Repeat the records below word for word and omit each image.

== AVAILABLE RECORDS ==

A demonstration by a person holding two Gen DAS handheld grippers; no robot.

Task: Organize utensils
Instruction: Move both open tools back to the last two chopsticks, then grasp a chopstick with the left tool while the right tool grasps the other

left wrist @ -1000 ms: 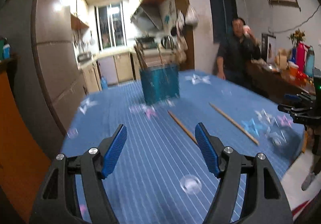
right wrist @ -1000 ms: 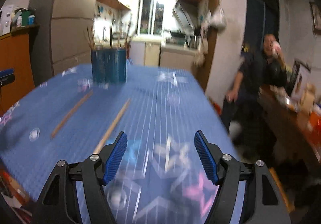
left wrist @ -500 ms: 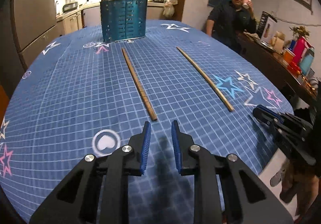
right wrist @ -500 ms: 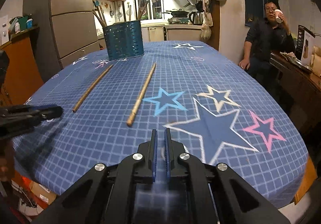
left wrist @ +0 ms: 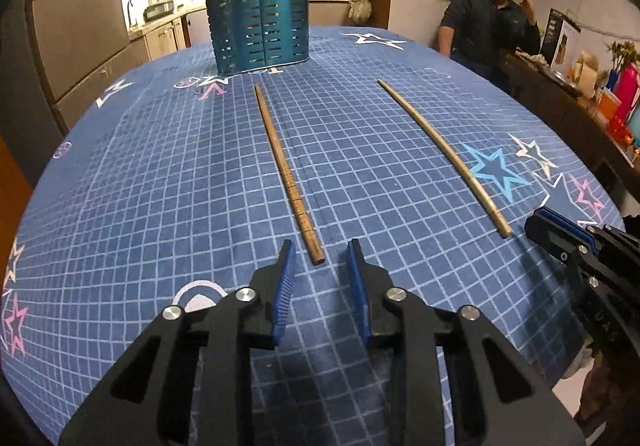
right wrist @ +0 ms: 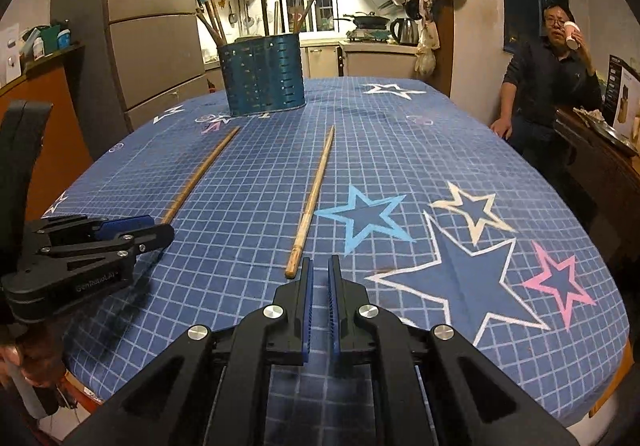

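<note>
Now that your left gripper [left wrist: 320,258] has parted its jaws again after narrowing half a second ago, and edged up to the near end of the darker chopstick [left wrist: 286,170], that stick sits lined up for a pinch, while your right gripper [right wrist: 319,278], jaws close together and empty, waits just behind the paler chopstick [right wrist: 311,202]. Both sticks lie flat on the blue tablecloth [left wrist: 160,186], apart from each other, pointing toward the slotted utensil holder [left wrist: 260,30] at the far end. Nothing blocks that path; the seated man [right wrist: 554,74] is well off to the side.
</note>
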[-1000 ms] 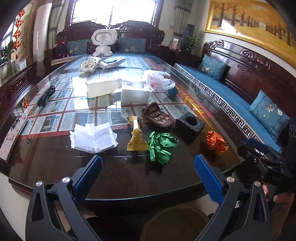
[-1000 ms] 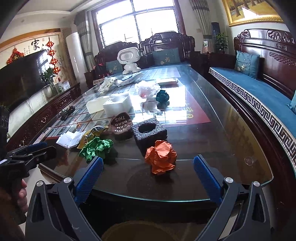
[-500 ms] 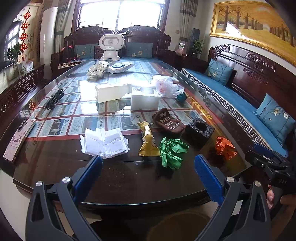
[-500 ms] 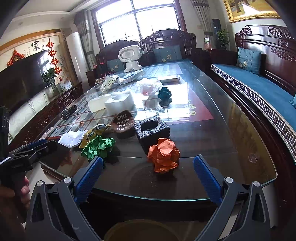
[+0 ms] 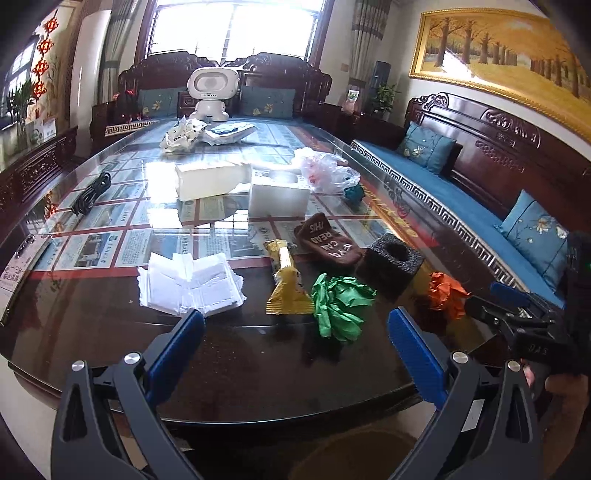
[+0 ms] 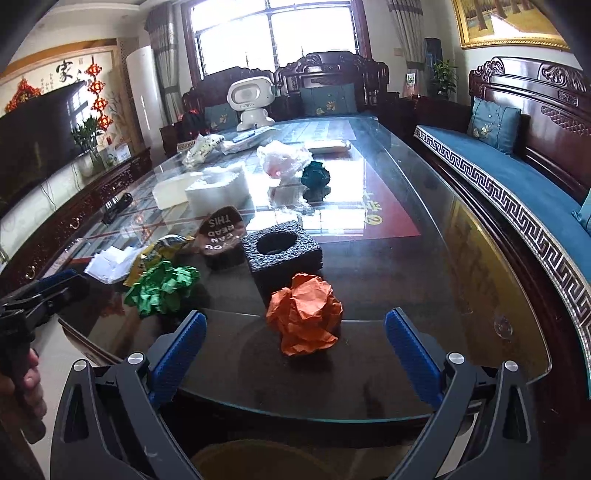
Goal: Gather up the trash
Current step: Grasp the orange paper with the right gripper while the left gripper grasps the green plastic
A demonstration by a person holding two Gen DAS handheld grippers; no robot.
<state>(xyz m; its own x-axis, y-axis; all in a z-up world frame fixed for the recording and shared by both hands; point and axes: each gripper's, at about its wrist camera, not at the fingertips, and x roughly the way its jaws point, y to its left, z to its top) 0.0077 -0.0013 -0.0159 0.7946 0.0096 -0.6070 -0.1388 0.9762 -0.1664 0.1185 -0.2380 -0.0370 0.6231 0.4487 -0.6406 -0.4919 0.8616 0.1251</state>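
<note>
On the glass worktop [image 5: 110, 332] lie three crumpled paper balls: one green [image 5: 338, 302], one orange [image 6: 303, 317], one dark teal [image 6: 314, 175]. There is one black foam block [image 6: 282, 251] with a round hole, one yellow wrapper [image 5: 286, 284], one brown piece with white lettering [image 5: 327, 243], one stack of white paper sheets [image 5: 190, 282], two white foam blocks [image 5: 279, 197], one clear plastic bag [image 5: 325, 170] and one white toy robot [image 5: 212, 92]. Two blue-tipped tongs [image 5: 295, 332] are in sight.

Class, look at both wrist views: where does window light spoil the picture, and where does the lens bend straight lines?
Left wrist view: the window is blown out white, with glare on the glass table. Right wrist view: the table edge bows outward and the dark corners vignette.
</note>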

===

## TASK OUTPUT
A demonstration by a person holding two Gen DAS handheld grippers; no robot.

Task: Organize utensils
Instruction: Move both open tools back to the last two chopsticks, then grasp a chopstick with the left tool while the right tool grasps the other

left wrist @ -1000 ms: 
right wrist @ -1000 ms: 
left wrist @ -500 ms: 
right wrist @ -500 ms: 
left wrist @ +0 ms: 
right wrist @ +0 ms: 

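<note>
Now that your left gripper [left wrist: 320,258] has parted its jaws again after narrowing half a second ago, and edged up to the near end of the darker chopstick [left wrist: 286,170], that stick sits lined up for a pinch, while your right gripper [right wrist: 319,278], jaws close together and empty, waits just behind the paler chopstick [right wrist: 311,202]. Both sticks lie flat on the blue tablecloth [left wrist: 160,186], apart from each other, pointing toward the slotted utensil holder [left wrist: 260,30] at the far end. Nothing blocks that path; the seated man [right wrist: 554,74] is well off to the side.
</note>
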[-1000 ms] 
[-1000 ms] 
[-500 ms] 
[-500 ms] 
[+0 ms] 
[+0 ms] 
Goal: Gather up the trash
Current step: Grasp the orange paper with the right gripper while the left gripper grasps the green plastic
A demonstration by a person holding two Gen DAS handheld grippers; no robot.
<state>(xyz m; its own x-axis, y-axis; all in a z-up world frame fixed for the recording and shared by both hands; point and axes: each gripper's, at about its wrist camera, not at the fingertips, and x roughly the way its jaws point, y to its left, z to its top) 0.0077 -0.0013 -0.0159 0.7946 0.0096 -0.6070 -0.1388 0.9762 -0.1664 0.1185 -0.2380 -0.0370 0.6231 0.4487 -0.6406 -0.4919 0.8616 0.1251</state>
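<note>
On the glass worktop [image 5: 110, 332] lie three crumpled paper balls: one green [image 5: 338, 302], one orange [image 6: 303, 317], one dark teal [image 6: 314, 175]. There is one black foam block [image 6: 282, 251] with a round hole, one yellow wrapper [image 5: 286, 284], one brown piece with white lettering [image 5: 327, 243], one stack of white paper sheets [image 5: 190, 282], two white foam blocks [image 5: 279, 197], one clear plastic bag [image 5: 325, 170] and one white toy robot [image 5: 212, 92]. Two blue-tipped tongs [image 5: 295, 332] are in sight.

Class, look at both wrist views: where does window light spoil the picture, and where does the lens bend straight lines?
Left wrist view: the window is blown out white, with glare on the glass table. Right wrist view: the table edge bows outward and the dark corners vignette.
</note>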

With the answer given, the exercise is complete.